Em entrevista coletiva, Lui Carvalho, diretor do torneio, deu suas explicações. Depois, ao fim do torneio, conversou só comigo e explicou tudo, detalhe por detalhe, que foi levado em consideração na montagem da programação daquela sexta-feira. E como muitos leitores (e até jornalistas) não sabem como é o processo, faço este post, que acaba sendo uma espécie de tutorial de como se monta um dia de um torneio grande.

Primeiro, lembremos a resposta oficial sobre a polêmica da sexta-feira. Muitos levantaram a hipótese de que a partida entre Fabio Fognini e Federico Delbonis (penúltima do dia na Quadra Central) deveria ter sido transferida para a Quadra 1 (menor, com capacidade para cerca de mil pessoas). Na coletiva de domingo, Carvalho deu a seguinte explicação.

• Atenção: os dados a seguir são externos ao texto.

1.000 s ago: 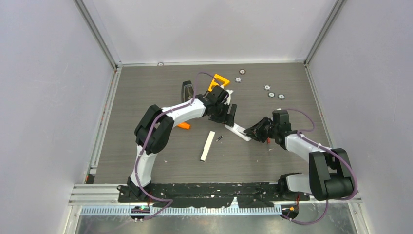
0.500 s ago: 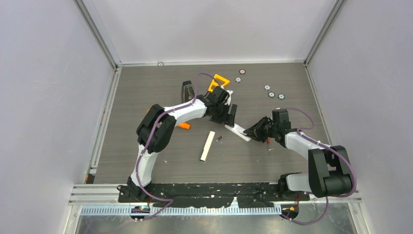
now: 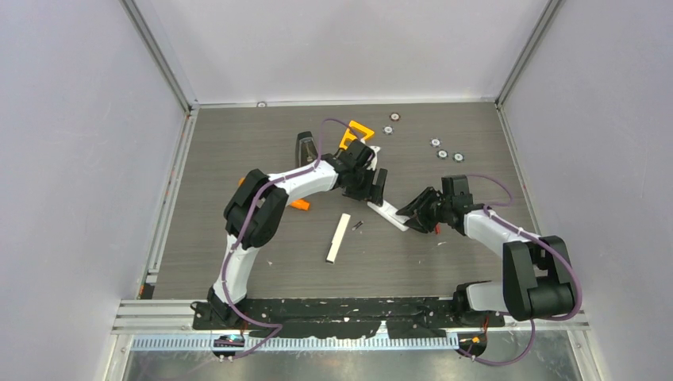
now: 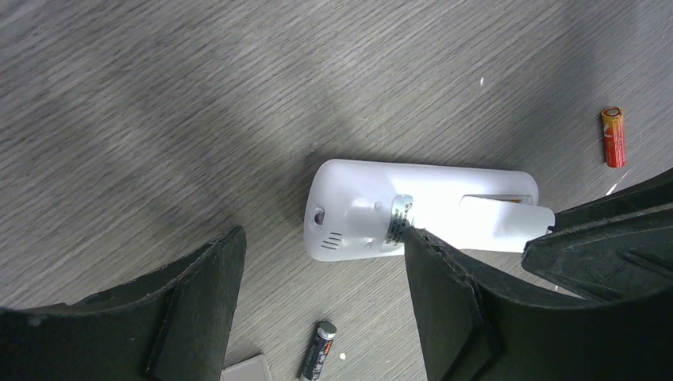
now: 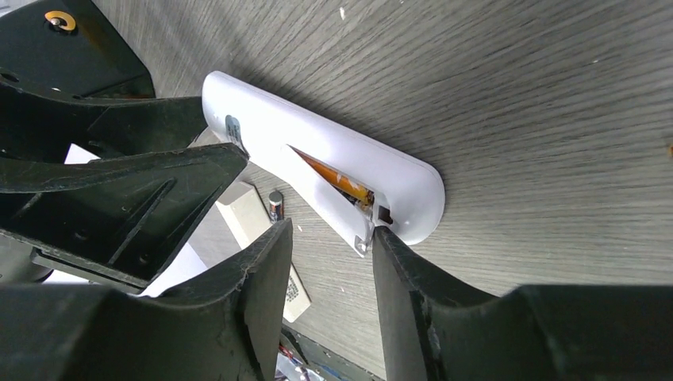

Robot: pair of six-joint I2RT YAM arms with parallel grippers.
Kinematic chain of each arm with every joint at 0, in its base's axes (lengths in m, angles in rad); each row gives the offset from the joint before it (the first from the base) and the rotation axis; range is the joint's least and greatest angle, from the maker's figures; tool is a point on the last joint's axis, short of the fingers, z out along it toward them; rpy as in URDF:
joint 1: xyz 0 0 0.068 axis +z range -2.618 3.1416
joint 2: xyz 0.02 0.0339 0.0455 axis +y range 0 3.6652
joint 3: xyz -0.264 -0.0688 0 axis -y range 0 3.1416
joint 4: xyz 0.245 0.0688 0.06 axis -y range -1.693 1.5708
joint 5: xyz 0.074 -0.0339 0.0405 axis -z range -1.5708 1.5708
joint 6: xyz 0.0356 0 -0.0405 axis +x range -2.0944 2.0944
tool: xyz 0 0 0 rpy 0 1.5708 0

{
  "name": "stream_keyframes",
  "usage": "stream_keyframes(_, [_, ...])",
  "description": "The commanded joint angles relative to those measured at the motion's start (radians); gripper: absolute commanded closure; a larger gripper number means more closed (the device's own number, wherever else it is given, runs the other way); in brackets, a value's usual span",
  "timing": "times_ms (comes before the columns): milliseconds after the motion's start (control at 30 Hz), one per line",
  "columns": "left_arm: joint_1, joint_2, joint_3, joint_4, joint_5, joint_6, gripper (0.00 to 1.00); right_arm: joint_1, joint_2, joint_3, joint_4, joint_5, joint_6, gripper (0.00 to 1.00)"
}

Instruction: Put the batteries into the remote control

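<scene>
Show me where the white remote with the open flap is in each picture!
Top external: the white remote lies slanted, a little right of the picture's middle.
Left wrist: the remote lies across the middle, flap end on the right.
Right wrist: the remote slants from upper left down to the middle, slot open.
Shared landmark: the dark grey battery lying close beside it, also at the bottom of the left wrist view and left of centre in the right wrist view.
</scene>
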Motion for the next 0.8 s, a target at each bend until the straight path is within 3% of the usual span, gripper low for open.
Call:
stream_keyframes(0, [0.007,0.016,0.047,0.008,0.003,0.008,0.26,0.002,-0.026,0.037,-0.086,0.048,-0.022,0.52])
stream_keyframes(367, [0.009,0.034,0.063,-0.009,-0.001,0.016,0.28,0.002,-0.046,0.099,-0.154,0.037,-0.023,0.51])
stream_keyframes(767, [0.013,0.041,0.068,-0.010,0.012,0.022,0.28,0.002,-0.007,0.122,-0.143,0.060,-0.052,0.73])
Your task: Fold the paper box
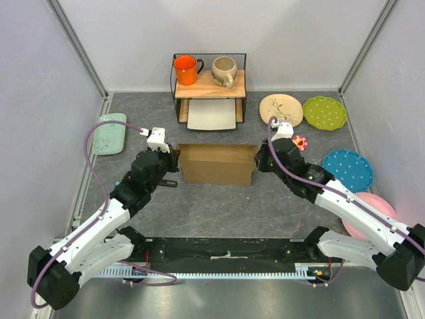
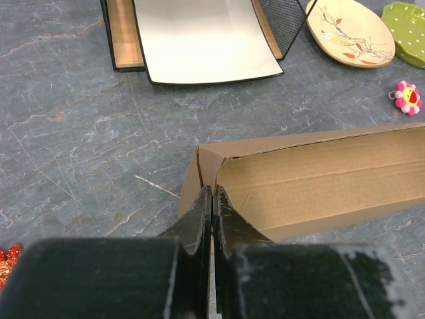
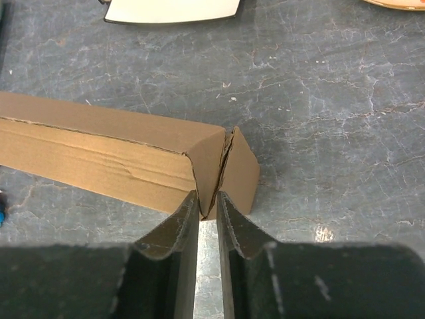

"O que aconteceu foi um caso daqueles que acontecem uma vez em um milhão. Os jogos se prolongaram por muito mais do que normalmente. Naquele dia, a WTA teve o heat policy (regra que dá aos tenistas dez minutos de intervalo entre o segundo e o terceiro sets em dias com muita sensação de calor) no jogo da Bia… O jogo parou por dez minutos… Muitos jogadores pedindo fisioterapeutas, toilet breaks, essas coisas. Essas paradas acontecem, estão dentro das regras, mas não são tão comuns do jeito que aconteceu. O que vem se discutindo bastante era a decisão do torneio de mover o jogo do Fognini para a Quadra 1. A gente foi acompanhando a situação, mas sobre a nossa decisão, a gente reforça que foi acertada por alguns motivos. Primeiro: o jogo que poderia ter sido mudado, na verdade, nas condições que a gente estava, era o do Nadal (contra Pablo Cuevas), mas obviamente que a gente não moveria o jogo do Nadal para uma Quadra 1, onde cabem mil espectadores, existem vários riscos de segurança, não tinha TV, coisas desse tipo. O segundo: como o jogo do Fognini não poderia ter sido mudado naquele momento, e ele estava entrando na quadra às 9h da noite. Se você falar para mim 'são dois jogos a partir das 9h da noite', não é nada absurdo. Acontece que o jogo do Fognini se arrastou por muito mais do que a gente previa e aconteceu o que aconteceu (Nadal só foi pidar na Quadra Central à 1h). E também na Quadra Central nós temos TV, temos um contrato de televisão (com a ATP Media) que nos força a mostrar as quatro quartas de final e, naquela situação, com o jogo entrando às 9h da noite, a gente achou que a decisão mais correta era manter o Fognini na Quadra Central. Enfim, foi um incidente que aconteceu, o jogo se arrastou um pouco mais, e o Nadal acabou entrando tarde. Mas nada que não tenha sido comunicado claramente com os jogadores no momento."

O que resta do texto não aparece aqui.